Cette spécialité est très utile pour le diagnostic du cancer, puisque qu’elle permet de déterminer si un tissu cellulaire est cancéreux ou non. Le développement des moyens techniques permet en effet de faire des diagnostics sûrs.

Par ailleurs, pour les nutritionnistes, l’augmentation du nombre des cancers  est une réalité. Ils évoquent pour cela la mutation alimentaire des Algériens. «Nous avons hérité d’un patrimoine culinaire basé sur les céréales, les légumes, les fruits et peu de viandes. Ce régime est très bon pour la santé. Aujourd’hui nous mangeons comme le monde occidental, et nous avons ainsi importé leurs pathologies», explique Salem Abdi un nutritionniste algérien installé en Belgique.

Devant l’augmentation du nombre du cas de cancers, des campagnes de sensibilisation sont lancés pour inviter les Algériens à consulter le médecin dès l’apparition de signes particuliers. «Le cancer est une maladie grave et il n’y a encore pas de vaccins pour s’en prémunir. La meilleure des solutions, c’est de commencer le traitement dès l’apparition du cancer. Traité à temps le cancer est curable», dit Farid Chiari, un des premiers  radiothérapeutes algériens. Il espère aussi un changement des habitudes aliemntairees des Algériens : «Il est important de revenir au régime alimentaire de nos aïeux. On doit prendre les bons aliments pour sa santé».

 

Le cancer chez les enfants

Les cancers des enfants sont rares et curables dans plus de 80% des cas,  quand ils sont pris à temps. Selon des chiffres fiables, il y a entre 1500 et 2000 nouveaux cas chaque année en Algérie. Des spécialistes parlent de chiffres plus importants.  «Le seul cancer de la rétine est diagnostiqué chez 250 enfants chaque année. Je vous laisse tirer vos conclusions», dit un spécialiste en ophtalmologie, qui ajoute : «Le rétinoblastome est curable dans 97% des cas. Professeur Ourida Ouhadj est la responsable de l’Unité des cancers de l’œil au service d’ophtalmologie au centre universitaire Mustapha Bacha à Alger. Elle a fait de la lutte contre le rétinoblastome sa raison d’être. Très proche des enfants malades, elle fait tout pour sauver au moins un œil chez chaque jeune patient.
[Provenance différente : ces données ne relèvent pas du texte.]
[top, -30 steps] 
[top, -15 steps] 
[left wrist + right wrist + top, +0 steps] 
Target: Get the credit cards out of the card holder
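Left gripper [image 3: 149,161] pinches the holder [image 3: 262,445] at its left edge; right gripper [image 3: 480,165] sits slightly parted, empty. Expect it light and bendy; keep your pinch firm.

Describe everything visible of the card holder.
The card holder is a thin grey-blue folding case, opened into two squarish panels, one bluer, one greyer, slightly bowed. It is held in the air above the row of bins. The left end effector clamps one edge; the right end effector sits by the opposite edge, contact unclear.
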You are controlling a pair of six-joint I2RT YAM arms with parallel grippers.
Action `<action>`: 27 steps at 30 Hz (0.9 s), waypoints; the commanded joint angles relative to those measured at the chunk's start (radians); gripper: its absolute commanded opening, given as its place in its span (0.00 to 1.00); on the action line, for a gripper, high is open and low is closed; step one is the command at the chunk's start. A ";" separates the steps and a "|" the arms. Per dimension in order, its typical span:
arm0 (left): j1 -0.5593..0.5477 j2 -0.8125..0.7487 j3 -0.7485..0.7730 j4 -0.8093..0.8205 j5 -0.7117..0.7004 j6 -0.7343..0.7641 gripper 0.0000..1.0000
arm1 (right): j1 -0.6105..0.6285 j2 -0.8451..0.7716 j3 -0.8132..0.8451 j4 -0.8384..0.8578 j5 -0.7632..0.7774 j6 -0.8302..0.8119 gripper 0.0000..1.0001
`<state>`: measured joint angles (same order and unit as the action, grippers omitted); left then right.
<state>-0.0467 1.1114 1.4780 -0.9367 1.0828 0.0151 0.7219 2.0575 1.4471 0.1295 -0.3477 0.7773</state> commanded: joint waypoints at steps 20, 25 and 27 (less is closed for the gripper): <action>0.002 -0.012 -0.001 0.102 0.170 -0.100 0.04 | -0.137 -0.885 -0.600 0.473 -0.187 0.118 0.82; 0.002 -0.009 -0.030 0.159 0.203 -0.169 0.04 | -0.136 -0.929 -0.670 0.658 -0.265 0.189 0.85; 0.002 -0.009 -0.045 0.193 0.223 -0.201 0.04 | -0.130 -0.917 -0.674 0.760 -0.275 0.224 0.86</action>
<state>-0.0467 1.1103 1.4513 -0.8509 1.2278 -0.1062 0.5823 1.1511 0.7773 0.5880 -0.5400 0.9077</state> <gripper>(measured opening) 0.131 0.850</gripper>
Avant 2017, la majorité des enfants malades étaient envoyés en Belgique, en France ou en Suisse. Maintenant, ils sont pris en charge en Algérie. «Nous avons les services qu’il faut, comme le Centre Pierre et Marie Curie, le service d’anatomie pathologie et celui d’ophtalmologie dotés de tous les moyens pour assurer le traitement», affirme professeur Ouhadj qui souhaite aussi la création d’un service dédié à la prise en charge du rétinoblastome. «Cette pathologie représente une charge de travail très lourde d’où la nécessité de recruter un bon nombre d’ophtalmologues pour assurer une bonne prise en charge. Il faut rappeler que les patients doivent bénéficier d’un suivi régulier et rigoureux après avoir été traité (durant six mois) et d’un contrôle une fois par mois durant une année».

En l’absence d’un hôpital dédié à l’enfance et de services d’oncologie pédiatrique, les jeunes malades sont pris en charge  de manière anarchique dans différents unités de soins. Ils sont le plus souvent hospitalisés dans des unités de pédiatrie où les praticiens prennent en charge plusieurs enfants atteints de différentes pathologies. L’unité de pédiatrie au Centre Pierre et Marie curie (CPMC) est souvent débordée.

Sur un autre plan, les enfants malades sont confrontés à un sérieux problème. En effet, comme les cancers pédiatriques sont rares, les laboratoires n’élaborent pas de drogues de chimiothérapie aux dosages spéciaux pour enfants. Ce sont les oncologues qui concoctent des chimiothérapies en adaptant les drogues destinées aux adultes. «Avec les pharmaciens du service, nous parvenons toujours à adapter les médicaments en notre disposition  pour élaborer  des chimiothérapies destinées aux  enfants que nous soignons. Tous les centres de lutte contre le cancer dans le monde agissent de la même manière», dit une infirmière au service de pédiatrie à l’hôpital Mustapha Bacha.